Aim of the exercise: Write out, without any change, the lines in the material below that run from the line with "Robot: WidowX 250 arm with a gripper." through the line with "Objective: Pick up", both included.

Dataset extract:
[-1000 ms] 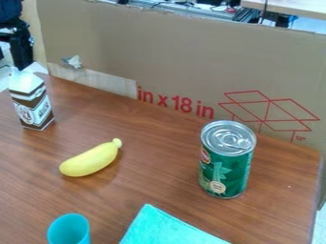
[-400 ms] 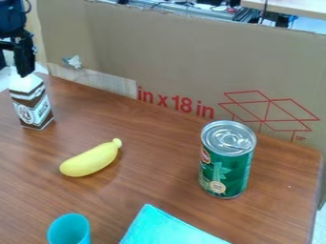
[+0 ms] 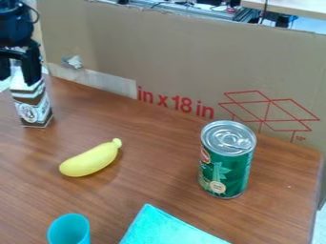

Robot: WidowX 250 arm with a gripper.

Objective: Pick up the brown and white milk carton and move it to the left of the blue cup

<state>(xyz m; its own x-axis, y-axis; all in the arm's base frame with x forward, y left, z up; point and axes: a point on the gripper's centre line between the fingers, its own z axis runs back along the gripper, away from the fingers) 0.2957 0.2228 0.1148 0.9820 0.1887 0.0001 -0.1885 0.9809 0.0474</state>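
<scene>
The black two-finger gripper (image 3: 17,80) is seen at the upper left with its fingers spread apart, beside the top of the brown-and-white gable-topped carton (image 3: 33,107). One finger overlaps the carton's upper part in the view; whether contact is made cannot be told. The carton is stood on the brown wood-grain table (image 3: 153,181), near the tall brown cardboard panel (image 3: 191,62).

Because the carton is tall and narrow, it could be tipped if its top were pushed sideways by a finger. If the fingers were closed off-centre, only the sloping top might be pinched, and the carton could be slipped out of or turned. Its walls, if thin, could be dented by too hard a squeeze. The yellow toy banana (image 3: 90,160) is placed nearby and could be knocked by a falling carton; the green metal can (image 3: 223,174) is set well apart.
</scene>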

Answer space:
Robot: WidowX 250 arm with a gripper.

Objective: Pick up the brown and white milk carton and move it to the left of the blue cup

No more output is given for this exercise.